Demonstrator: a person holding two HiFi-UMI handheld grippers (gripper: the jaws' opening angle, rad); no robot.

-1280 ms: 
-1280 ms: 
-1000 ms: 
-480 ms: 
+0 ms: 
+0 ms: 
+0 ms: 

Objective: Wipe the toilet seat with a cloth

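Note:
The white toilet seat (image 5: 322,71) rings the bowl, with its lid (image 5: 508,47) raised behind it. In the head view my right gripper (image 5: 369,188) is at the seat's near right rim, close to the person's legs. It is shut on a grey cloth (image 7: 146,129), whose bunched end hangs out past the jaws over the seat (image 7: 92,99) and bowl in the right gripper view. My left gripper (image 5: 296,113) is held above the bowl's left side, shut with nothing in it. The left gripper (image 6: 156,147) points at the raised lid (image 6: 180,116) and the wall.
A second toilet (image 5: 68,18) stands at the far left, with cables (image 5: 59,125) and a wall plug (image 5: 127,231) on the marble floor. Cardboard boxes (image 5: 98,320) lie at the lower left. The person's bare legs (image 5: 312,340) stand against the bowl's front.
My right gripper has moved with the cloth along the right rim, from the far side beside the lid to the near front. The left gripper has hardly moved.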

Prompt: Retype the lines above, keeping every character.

The answer:
Demonstrator: a person holding two HiFi-UMI handheld grippers (gripper: the jaws' opening angle, rad); no robot.

-1280 ms: 
-1280 ms: 
-1000 ms: 
-480 ms: 
+0 ms: 
+0 ms: 
+0 ms: 

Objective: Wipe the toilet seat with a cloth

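Note:
The white toilet seat (image 5: 322,71) rings the bowl, with its lid (image 5: 508,47) raised behind it. In the head view my right gripper (image 5: 369,188) is at the seat's near right rim, close to the person's legs. It is shut on a grey cloth (image 7: 146,129), whose bunched end hangs out past the jaws over the seat (image 7: 92,99) and bowl in the right gripper view. My left gripper (image 5: 296,113) is held above the bowl's left side, shut with nothing in it. The left gripper (image 6: 156,147) points at the raised lid (image 6: 180,116) and the wall.
A second toilet (image 5: 68,18) stands at the far left, with cables (image 5: 59,125) and a wall plug (image 5: 127,231) on the marble floor. Cardboard boxes (image 5: 98,320) lie at the lower left. The person's bare legs (image 5: 312,340) stand against the bowl's front.
My right gripper has moved with the cloth along the right rim, from the far side beside the lid to the near front. The left gripper has hardly moved.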

The work on this exercise is finished.